This is the meadow creek 500 gallon model, ...what do you think about this design?

[ATTACH=full]620084[/ATTACH]


----------



## buttburner

." In any event covering the gaps in the Tuning Plates with a Drip pan defeats the Purpose of the plates, that is from Experience not just conjecture."

Im not going to argue with you.

Just staing what works for me

the gaps are not completley covered. And the thin drip pan still allows heat through. My plates are 1/4" thick, once they heat up a thin drip pan is not going to block much heat radiating off them

a pic says a thousand words, so here are some that are of the result of my setup













100_2422.jpg



__ buttburner
__ Mar 3, 2013


















IMG_0663.JPG



__ buttburner
__ Sep 27, 2013


----------



## ribwizzard

ButtBurner,    do you feel that you would be able to accomplish the same results with trying to do , say......five roasts that size at the same time, with drip pans under each?

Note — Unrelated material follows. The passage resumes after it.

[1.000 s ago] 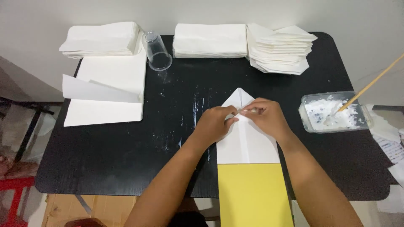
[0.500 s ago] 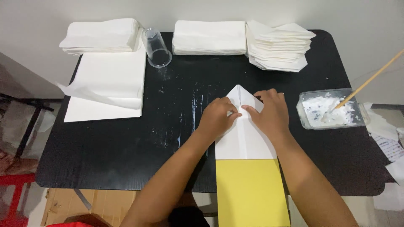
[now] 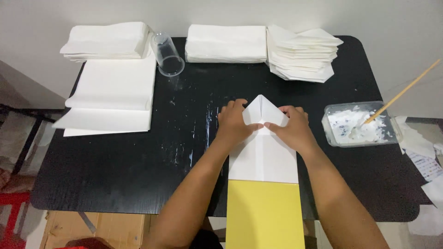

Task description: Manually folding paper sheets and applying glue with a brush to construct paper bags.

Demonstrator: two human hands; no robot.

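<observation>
A white sheet of paper [image 3: 263,157] lies on the black table [image 3: 129,161], its far end folded into a point [image 3: 261,107]. Under its near end lies a yellow board [image 3: 264,214] that juts past the table's front edge. My left hand [image 3: 235,123] presses flat on the left folded flap. My right hand [image 3: 291,127] presses on the right flap. The fingertips of both hands meet at the middle crease.
Stacks of white paper [image 3: 107,40] [image 3: 226,43] line the far edge, with a pile of folded pieces [image 3: 302,54] at right. A clear plastic cup [image 3: 167,55] lies on its side. Loose sheets [image 3: 113,97] lie at left. A clear tub of white paste [image 3: 357,124] holds a stick [image 3: 404,91].
Both hands have spread apart from the fold's centre onto the two flaps, pressing them down. The loose sheet at left has settled flat.
</observation>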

Anyway, I think you bring up a good point.  For a back yard smoker, for someone only doing small batches of food, the advantage's of a reverse flow probably wont justify the cost difference between them and a typical off set smoker, and with playing around with some tuning plates , the off set will cook as good as it would ever need to in that situation. Where a reverse flow is going to shine is when you have a bunch off food that all needs to be ready at the same time, and you can fill the smoker to capacity with out having to worry about upsetting the air flow or cooking characteristics very much.

Would everyone agree with that?


----------



## daveomak

Yep.....  You are right on..... RW


----------



## cornbread

I like the design of the cooker and I did have a warming box in mind as well. I guess I am just trying to put ideas out for feedback like the multiple rack idea. Like I said before I have fabricated quite a few trailer cookers over the years but it has been a long time and I can see that the technology has progressed a lot over the years. The main reason I am doing this build is number one they are fun I like to build things. Second the meat is always awesome if you build right and cook right. The last reason I am trying to come up with different ideas for cook space and warming space is for my kids. They have cooked with me a lot and are getting pretty decent. They want to start catering events from time to time and I want to create something that is nice for the public and that it user friendly designed. Doing big cooks is a lot of work all around and I want the smoker to be sensible to use. I have built a lot of smokers with a down draft design that cook pretty even all the way across but they are gas assisted. They work great but they are not true wood fired BBQ cookers. I would definitely appreciate any help and suggestion for design and usability I can get. I have  a lot of Ideas but sometimes I can go overboard with trying to do too many things. Has anyone built or used a hybrid cooker I was reading about those yesterday and supposedly you can get the best of both designs in on package. I have absolutely no experience with reverse flow or tuning plates That's why I keep asking so many questions. I have read and read about both, however I trust facts from people that have built and or used things more than just what an article is going to tell me. I am anxious to get going on this and again thank you guys for any help I can get. The only thing I have seen on reverse flow cookers is a video from M&R Trailer in Florida they have a video on their website that shows how it works but they put removable plates like tuning plates but it was reverse flow. They had one video that actually showed it in action and by the cook times they were putting out it seemed to me it was cooking too fast. The times did not agree with the temperature they were cooking at. This has been my worry about reverse flow. How far away should the reverse flow plate be from the cook grate and is it better to just do a half moon cut out for the FB or cut the corner out like the Meadow Creek cooker has in the Photo you posted. Thank you


----------



## ribwizzard

Well, your using rolled steel, not a tank.....correct?


----------



## ribwizzard

> The times did not agree with the temperature they were cooking at. This has been my worry about reverse flow


Its not like the reverse flow is that much different than an off set smoker, cooking temps and techniques should be about the same. Its just that the reverse flow fixes many of the problems associated with the traditional off set smoker and wraps it up in a very nice package.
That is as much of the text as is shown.